In Figure 11, the lights are rather small and the strand short, so the hardware stands out more prominently. The mason jar implementation provides an interesting option for mounting the hardware. I drilled some holes in the lid, and using two standoffs and screws, mounted the hardware to the underside of the lid. I then used two-sided tape to adhere the battery to the lid, underneath the microcontroller (see Figure 12). With this approach, you simply remove the top to charge the battery or flip the switch, reducing stress on the assembly.

Figure 12 – Mounting the Hardware to the Mason Jar Lid


The Project’s Code

The project’s code is pretty simple. At the beginning, you’ll find code that initializes the variables used by the application:

//Analog output pin assignments

const int pin0 = 9;

const int pin1 = 10;

//Specifies how long the application delays between changes to output voltage

const int delayVal = 10; //in milliseconds

//Used to track which pin is going up and which down

int upPin, downPin;

If you connect the LED strand’s positive wires to different Trinket Analog output pins, you’ll need to change the values assigned to pin0 and pin1.

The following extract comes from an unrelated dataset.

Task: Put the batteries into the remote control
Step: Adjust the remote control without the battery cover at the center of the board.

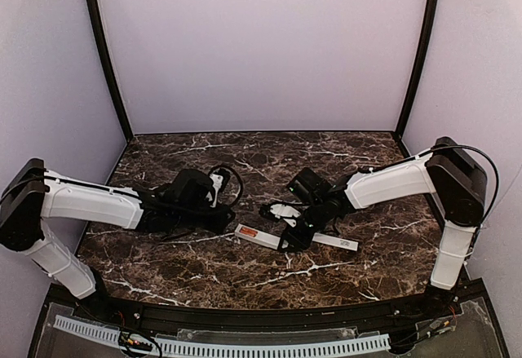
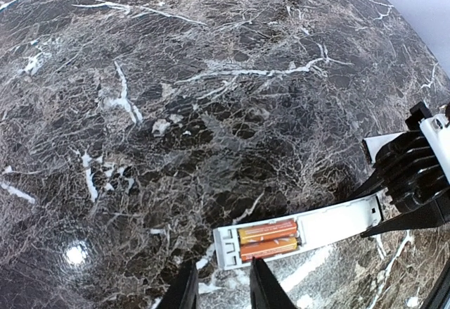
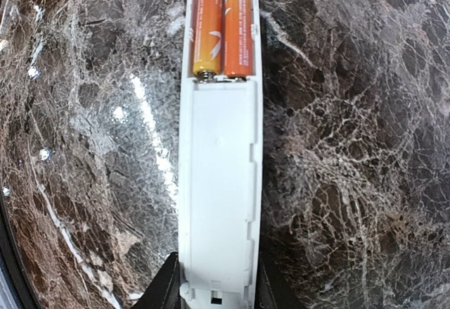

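**Loaded, and gripped across its width**

In the top view's lower centre, the slim white plastic remote control (image 1: 259, 236) lies flat on the dark, white-veined marble tabletop (image 1: 204, 264). The right gripper (image 3: 216, 281) pinches its long sides between both fingers. Two orange-red cylindrical batteries (image 3: 238, 31) sit side by side in the open recess (top of the right wrist view). The left gripper (image 2: 222, 281), near that battery end, has its fingers spread and holds nothing.
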You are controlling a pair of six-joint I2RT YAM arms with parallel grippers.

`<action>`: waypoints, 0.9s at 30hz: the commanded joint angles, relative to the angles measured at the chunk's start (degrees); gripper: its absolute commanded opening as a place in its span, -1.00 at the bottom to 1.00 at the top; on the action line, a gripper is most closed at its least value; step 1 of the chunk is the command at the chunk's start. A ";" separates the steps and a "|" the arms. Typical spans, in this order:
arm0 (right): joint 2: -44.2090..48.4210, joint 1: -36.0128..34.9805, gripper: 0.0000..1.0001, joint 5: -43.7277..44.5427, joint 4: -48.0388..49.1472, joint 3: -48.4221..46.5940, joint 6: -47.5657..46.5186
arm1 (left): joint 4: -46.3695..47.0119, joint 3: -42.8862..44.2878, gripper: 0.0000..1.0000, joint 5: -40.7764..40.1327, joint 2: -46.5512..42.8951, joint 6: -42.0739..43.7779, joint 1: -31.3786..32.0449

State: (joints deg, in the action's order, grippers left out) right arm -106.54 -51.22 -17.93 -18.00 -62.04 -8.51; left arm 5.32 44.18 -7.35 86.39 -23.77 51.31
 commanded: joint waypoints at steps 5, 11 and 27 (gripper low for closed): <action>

Right now, the application powers the LED strands from 0 to 255 as the strand brightens, and from 255 to 0 as the strand darkens. As each voltage value is assigned to the output pin, the application delays for delayVal milliseconds. So, to make the strands fade more quickly, reduce the number assigned to this variable. To make the strands fade more slowly, increase the value assigned to this variable.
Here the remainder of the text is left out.